Am 15. Juli 1945 dann die Wiedergründung als "Israelitische Kultusgemeinde München und Oberbayern": Schnell wuchs die jüdische Gemeinde auf rund 7.500 Mitglieder an. Am 20. Mai 1947 wurde die wiederhergestellte Synagoge in der Reichenbachstraße eingeweiht. Bis zum Bau der Ohel-Jakob-Synagoge 2006 war sie die Münchner Hauptsynagoge, dort befand sich auch der Sitz der Israelitischen Kultusgemeinde. Durch den Umzug der IKG in ihr neues Zentrum verfiel das jüdische Gotteshaus im Glockenbachviertel, das eine der weltweit wenigen Synagogen im Bauhaus-Stil war. Im September soll der imposante Bau nach langen Jahren der Sanierung wiedereröffnet werden.
Schwerer Anschlag 1970
Die Reichenbachstraße war außerdem Schauplatz eines der schwersten Attentate auf die jüdische Gemeinschaft im Nachkriegsdeutschland. Bei einem Brandanschlag auf ein jüdisches Seniorenheim direkt neben der Synagoge kamen am 13. Februar 1970 sieben Jüdinnen und Juden ums Leben. Sechs von ihnen starben in den Flammen, ein siebter beim Sprung aus dem vierten Stock. Die meisten von ihnen waren Holocaust-Überlebende. Der oder die Täter konnten bis heute nicht ermittelt werden. Der Anschlag geriet über die Jahre in Vergessenheit.

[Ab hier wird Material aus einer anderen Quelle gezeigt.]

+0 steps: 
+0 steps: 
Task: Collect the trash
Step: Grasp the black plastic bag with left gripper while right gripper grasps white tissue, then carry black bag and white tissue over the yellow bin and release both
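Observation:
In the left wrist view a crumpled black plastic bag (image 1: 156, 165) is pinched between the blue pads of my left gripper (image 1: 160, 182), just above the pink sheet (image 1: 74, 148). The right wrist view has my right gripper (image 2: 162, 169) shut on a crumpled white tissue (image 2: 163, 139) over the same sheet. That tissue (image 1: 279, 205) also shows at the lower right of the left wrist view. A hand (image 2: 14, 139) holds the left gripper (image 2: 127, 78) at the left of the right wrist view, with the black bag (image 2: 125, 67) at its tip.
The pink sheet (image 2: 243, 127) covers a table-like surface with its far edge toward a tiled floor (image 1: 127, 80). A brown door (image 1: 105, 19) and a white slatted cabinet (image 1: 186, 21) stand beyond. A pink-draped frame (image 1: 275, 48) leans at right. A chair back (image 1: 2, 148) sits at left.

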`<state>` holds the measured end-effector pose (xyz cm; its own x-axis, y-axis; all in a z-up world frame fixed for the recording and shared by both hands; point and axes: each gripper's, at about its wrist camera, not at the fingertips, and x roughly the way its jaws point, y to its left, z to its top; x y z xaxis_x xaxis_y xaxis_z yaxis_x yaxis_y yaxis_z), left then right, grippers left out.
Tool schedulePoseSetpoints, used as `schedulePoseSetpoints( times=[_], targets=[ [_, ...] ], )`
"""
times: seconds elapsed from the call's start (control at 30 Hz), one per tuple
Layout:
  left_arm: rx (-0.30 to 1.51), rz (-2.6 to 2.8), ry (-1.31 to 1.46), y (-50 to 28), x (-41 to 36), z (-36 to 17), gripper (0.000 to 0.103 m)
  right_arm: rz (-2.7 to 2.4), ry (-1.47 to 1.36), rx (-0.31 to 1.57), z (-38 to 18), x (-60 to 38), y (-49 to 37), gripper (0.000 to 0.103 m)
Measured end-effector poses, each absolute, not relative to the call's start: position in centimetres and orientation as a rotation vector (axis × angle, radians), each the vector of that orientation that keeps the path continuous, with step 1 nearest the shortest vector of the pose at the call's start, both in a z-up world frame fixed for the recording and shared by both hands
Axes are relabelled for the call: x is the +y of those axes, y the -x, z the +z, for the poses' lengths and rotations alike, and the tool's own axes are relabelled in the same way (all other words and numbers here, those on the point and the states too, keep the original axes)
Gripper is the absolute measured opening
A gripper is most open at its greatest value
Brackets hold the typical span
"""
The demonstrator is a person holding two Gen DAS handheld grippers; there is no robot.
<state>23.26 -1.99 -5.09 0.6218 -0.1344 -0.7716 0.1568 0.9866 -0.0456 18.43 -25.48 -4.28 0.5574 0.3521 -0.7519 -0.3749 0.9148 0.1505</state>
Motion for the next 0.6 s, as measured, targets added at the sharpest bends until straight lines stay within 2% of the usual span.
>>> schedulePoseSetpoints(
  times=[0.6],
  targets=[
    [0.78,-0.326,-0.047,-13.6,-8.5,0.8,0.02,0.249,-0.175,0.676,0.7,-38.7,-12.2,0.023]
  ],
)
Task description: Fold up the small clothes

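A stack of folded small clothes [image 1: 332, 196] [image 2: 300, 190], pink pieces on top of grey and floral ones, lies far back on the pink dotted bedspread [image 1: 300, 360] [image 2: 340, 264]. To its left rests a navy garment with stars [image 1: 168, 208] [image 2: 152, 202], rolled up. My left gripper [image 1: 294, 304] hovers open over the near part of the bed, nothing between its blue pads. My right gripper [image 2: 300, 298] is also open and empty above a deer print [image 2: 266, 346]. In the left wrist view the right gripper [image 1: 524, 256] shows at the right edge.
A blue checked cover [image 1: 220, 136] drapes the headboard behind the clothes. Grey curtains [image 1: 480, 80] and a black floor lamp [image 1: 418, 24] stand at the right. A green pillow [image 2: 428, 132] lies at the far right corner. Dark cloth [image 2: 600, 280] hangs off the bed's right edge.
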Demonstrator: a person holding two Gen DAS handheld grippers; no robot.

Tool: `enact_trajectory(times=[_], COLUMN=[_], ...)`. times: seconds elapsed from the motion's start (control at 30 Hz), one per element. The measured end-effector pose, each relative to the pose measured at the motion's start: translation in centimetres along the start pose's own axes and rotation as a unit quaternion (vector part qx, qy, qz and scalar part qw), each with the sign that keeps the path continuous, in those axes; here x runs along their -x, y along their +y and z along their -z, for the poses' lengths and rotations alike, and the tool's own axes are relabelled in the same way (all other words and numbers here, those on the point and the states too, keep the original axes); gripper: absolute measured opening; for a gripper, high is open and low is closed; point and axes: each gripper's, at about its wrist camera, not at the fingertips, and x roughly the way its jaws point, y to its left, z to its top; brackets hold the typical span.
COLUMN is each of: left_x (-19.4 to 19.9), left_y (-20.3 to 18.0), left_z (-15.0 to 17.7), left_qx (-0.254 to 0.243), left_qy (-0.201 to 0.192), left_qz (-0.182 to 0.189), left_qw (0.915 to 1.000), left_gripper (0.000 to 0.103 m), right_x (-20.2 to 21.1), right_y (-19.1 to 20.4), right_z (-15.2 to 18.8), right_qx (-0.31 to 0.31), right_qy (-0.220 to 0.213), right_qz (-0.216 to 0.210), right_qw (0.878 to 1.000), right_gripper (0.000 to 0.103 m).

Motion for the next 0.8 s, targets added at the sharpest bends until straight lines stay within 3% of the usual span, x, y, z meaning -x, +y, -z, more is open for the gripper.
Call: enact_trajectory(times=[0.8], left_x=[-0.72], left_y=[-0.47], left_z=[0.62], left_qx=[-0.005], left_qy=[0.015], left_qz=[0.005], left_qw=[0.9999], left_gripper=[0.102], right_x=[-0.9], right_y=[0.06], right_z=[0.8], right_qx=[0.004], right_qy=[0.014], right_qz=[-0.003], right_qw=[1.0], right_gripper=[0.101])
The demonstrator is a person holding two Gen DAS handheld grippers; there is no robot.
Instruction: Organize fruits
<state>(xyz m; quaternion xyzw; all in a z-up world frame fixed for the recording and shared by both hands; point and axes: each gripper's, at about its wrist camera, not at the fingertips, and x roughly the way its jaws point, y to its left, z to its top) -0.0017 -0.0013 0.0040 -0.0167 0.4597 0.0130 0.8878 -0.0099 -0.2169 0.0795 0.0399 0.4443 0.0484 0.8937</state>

Mit der Einweihung der neuen Hauptsynagoge "Ohel Jakob" am 9. November 2006 war das Judentum wieder im Zentrum Münchens angekommen. Der Bau sei ein Symbol für die Heimkehr der Juden in Bayern, sagte IKG-Präsidentin Charlotte Knobloch. Das Jüdische Zentrum am Sankt-Jakobs-Platz besteht neben der Synagoge aus einem Gemeindehaus, Kulturzentrum und Museum.
Der unterirdische "Gang der Erinnerung" verbindet das Gemeindehaus mit der Synagoge und listet die Namen der 4.500 Münchner Jüdinnen und Juden auf, die durch das NS-Regime ermordet wurden. Heute zählt die IKG München und Oberbayern rund 9.300 Mitglieder und bildet somit die größte jüdische Gemeinde in Deutschland.